Testing for equality is also tricky: con.equality() is probably your best bet. It will return True for EqualityExpressions (i.e., constraints created with ==), and for RangedExpressions where lower is upper. That is a bit restrictive, but the problem with testing with == is if the bounds are "not potentially variable" expressions (i.e., expressions of mutable Params), then == will create a new equality expression that will raise an exception in your "if" (evaluating a non-constant expression in a boolean context).

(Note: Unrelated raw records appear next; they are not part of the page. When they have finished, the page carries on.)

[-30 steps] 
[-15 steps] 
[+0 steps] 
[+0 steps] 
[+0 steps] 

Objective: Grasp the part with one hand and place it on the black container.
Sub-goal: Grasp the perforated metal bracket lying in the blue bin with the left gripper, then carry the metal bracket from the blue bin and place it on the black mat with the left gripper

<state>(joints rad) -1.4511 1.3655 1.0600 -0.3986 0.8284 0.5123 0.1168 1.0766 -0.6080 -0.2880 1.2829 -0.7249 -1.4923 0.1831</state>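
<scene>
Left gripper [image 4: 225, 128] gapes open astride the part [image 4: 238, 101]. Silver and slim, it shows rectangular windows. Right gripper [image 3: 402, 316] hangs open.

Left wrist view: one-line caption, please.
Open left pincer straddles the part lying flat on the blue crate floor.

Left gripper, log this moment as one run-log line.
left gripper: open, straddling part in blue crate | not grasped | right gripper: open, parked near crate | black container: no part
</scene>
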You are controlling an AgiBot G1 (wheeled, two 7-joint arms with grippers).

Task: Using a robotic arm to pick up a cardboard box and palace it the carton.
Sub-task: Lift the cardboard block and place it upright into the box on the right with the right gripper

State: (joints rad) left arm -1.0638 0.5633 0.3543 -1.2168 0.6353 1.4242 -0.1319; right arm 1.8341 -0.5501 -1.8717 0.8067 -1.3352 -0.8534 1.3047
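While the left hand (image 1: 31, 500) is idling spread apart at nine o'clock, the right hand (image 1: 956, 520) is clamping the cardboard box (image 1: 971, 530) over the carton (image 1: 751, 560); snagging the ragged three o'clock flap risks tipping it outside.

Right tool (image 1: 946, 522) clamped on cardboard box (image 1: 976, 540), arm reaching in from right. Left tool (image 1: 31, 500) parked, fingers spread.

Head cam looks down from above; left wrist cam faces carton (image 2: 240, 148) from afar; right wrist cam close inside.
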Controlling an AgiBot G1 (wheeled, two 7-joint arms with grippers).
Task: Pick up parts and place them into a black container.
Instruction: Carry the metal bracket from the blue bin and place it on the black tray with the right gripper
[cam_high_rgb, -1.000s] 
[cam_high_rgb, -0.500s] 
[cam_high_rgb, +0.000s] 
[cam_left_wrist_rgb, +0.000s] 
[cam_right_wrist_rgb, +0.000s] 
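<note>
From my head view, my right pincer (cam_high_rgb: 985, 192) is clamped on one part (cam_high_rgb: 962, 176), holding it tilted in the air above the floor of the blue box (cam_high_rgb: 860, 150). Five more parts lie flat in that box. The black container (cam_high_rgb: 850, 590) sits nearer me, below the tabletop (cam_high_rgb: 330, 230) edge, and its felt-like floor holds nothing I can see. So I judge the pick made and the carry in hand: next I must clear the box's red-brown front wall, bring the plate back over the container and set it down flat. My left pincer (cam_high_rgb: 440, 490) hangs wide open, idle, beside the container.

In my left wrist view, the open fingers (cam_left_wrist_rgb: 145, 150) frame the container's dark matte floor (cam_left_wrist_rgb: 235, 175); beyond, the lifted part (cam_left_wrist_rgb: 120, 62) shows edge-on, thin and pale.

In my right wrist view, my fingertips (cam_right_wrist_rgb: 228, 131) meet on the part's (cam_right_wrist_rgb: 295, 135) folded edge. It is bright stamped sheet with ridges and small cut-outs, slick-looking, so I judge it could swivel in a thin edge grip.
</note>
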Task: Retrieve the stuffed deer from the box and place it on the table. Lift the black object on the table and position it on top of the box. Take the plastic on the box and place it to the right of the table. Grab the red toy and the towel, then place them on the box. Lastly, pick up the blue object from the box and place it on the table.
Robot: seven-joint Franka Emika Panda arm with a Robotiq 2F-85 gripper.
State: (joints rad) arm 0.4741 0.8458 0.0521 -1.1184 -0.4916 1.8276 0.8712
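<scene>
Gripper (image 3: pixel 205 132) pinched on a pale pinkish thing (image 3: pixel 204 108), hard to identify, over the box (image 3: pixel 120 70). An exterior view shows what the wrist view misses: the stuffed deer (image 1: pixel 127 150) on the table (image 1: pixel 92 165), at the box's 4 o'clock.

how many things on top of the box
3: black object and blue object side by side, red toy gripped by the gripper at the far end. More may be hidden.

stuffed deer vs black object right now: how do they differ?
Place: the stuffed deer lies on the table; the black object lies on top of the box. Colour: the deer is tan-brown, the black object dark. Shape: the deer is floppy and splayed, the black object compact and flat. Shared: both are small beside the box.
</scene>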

In the end, I would suggest logic something like:

lower, body, upper = con.to_bounded_expression()
if con.equality():
    equality_cons.append(con)
    info.equality_con_to_expr[con] = con.upper - con.body
else:
    if lower is not None:
        inequality_cons.append((con, "lb"))
        info.inequality_con_to_expr.setdefault(con, {})["lb"] = lower - body
    if upper is not None:
        inequality_cons.append((con, "ub"))
        info.inequality_con_to_expr.setdefault(con, {})["ub"] = body - upper

    if lower is not None and upper is not None:
        # we want to keep track of the ranged constraints because the mapping between
        # multipliers and ranged constraints will be a tuple (to indicate bound as well)
        # instead of simply the model object
        info.ranged_constraints.add(con)

(you could, of course save a redundant comparison to None by putting the check for ranged inside one of the previous (lower / upper is not None) tests. But that might be less clear to readers...)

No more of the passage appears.